- [WHAT THE TASK REQUIRES]: Skip the pictures and repeat each line of the data exactly.

--- START ---

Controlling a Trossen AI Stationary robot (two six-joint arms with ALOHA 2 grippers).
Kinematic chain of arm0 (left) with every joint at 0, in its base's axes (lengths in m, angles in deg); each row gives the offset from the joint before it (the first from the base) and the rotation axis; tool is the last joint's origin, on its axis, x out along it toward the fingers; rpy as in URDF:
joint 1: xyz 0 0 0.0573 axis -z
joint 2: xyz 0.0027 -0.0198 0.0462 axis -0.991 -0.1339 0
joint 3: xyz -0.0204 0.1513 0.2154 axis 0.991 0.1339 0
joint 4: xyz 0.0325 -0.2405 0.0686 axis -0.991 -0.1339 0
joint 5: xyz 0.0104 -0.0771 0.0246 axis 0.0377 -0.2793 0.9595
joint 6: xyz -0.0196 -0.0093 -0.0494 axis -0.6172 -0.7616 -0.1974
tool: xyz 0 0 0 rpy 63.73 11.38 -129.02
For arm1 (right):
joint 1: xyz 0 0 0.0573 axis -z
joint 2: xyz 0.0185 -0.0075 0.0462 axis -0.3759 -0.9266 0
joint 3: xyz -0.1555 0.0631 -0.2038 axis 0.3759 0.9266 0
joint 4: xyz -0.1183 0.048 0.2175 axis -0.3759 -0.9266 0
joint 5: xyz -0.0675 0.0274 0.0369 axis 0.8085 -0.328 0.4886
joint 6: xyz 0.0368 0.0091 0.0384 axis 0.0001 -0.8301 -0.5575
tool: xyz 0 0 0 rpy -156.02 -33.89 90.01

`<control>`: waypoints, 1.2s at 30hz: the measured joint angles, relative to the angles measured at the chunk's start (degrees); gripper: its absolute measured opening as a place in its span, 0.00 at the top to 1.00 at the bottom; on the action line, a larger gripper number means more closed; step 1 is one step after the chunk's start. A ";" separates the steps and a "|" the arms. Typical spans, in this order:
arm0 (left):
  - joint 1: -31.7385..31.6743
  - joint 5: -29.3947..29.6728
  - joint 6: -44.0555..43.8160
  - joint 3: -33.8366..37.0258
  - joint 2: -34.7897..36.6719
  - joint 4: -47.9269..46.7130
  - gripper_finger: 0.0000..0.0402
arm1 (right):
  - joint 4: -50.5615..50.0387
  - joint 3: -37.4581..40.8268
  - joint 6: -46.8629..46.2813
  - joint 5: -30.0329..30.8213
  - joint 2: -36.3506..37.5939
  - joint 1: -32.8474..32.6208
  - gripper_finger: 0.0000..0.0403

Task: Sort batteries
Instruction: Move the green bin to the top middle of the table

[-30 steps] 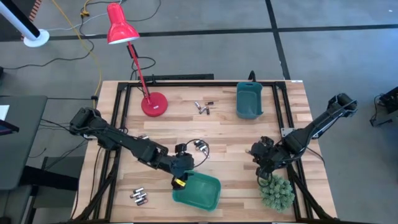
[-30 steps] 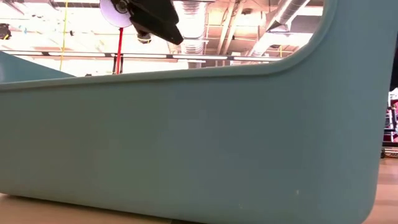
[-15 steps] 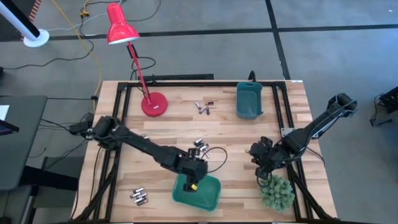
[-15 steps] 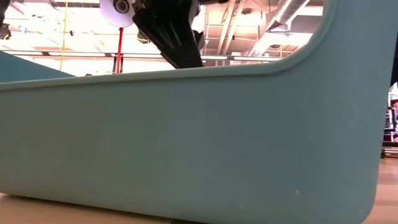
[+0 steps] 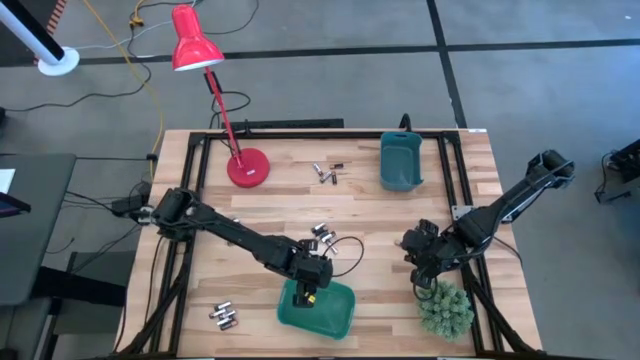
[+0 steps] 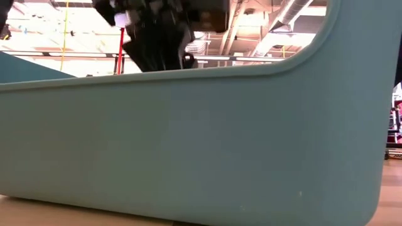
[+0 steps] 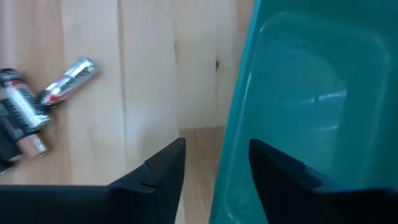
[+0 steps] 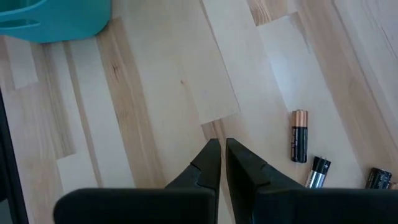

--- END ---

- [TASK OUTPUT]:
Controlling a Trossen AI Stationary robot (two six-joint arms with ALOHA 2 grippers).
Kinematic chain of arm0 (left) with every joint at 0, in its base's axes (lengths in m, angles in deg); each row gives the offset from the joint before it (the first from the base) and the rotation axis; tool is the last joint's origin, on its axis, x out along it toward the fingers; rpy as in URDF:
joint 1: xyz 0 0 0.0573 axis -z
joint 2: xyz 0.0027 -0.0198 0.0462 axis -0.991 -0.1339 0
joint 3: xyz -0.0204 0.1513 0.2154 axis 0.991 0.1339 0
joint 4: xyz 0.0325 -0.2405 0.0686 axis -0.991 -0.1339 0
joint 5: xyz 0.0104 -0.0771 0.0246 axis 0.0377 -0.2793 0.9595
joint 6: xyz -0.0196 -0.0093 -0.0494 axis -0.6172 -0.7616 -0.1974
tool: xyz 0 0 0 rpy 63.73 11.38 -129.02
For arm1 (right):
joint 1: xyz 0 0 0.0573 axis -z
joint 2: xyz 0.0185 -0.0075 0.0462 axis -0.3759 -0.9266 0
joint 3: xyz -0.1555 0.0631 -0.2038 axis 0.3759 0.9266 0
joint 4: xyz -0.1183 0.048 0.2175 axis -0.3759 -0.9266 0
joint 5: xyz -0.0675 0.0274 0.0369 axis 0.8085 -0.328 0.4886
joint 6: xyz 0.0368 0.0091 0.0384 axis 0.0001 -0.8301 -0.5575
tool: xyz 0 0 0 rpy -156.02 -33.89 90.01

`<control>`: waypoints, 1.2s at 30hz: the measured joint angles, relative to the angles measured at the chunk's start (degrees); gripper: its absolute measured opening as a place in its span, 0.00 at the top to 1.00 at the bottom; on the action line, a larger gripper number means more closed; step 1 is one step after the chunk's start. A ";" separates the steps and a "|" the arms. Typical spans, in this order:
arm0 (left):
  - joint 1: -31.7385..31.6743
  - joint 5: -29.3947..29.6728
  - joint 6: -44.0555..43.8160
  - joint 3: -33.8366..37.0258
  - joint 2: -34.7897..36.6719
  - joint 4: -47.9269..46.7130
  - gripper_finger: 0.0000..0.0402
arm1 (right):
  - joint 4: -50.5615..50.0387
  - joint 3: -37.4581..40.8268
  - joint 6: -46.8629..46.2813
  - joint 5: -30.0329..30.8213
  - joint 2: -36.3506..37.5939
  - joint 1: -32.8474..32.6208
  - gripper_finger: 0.0000..0.0403

Task: Sort batteries
Instruction: Move the green bin to the top middle of the table

[-30 steps] 
[-30 steps] 
[-15 steps] 
[-15 steps] 
[+0 steps] 
[+0 steps] 
[+0 steps] 
[+0 steps] 

No further output will be produced for this exercise.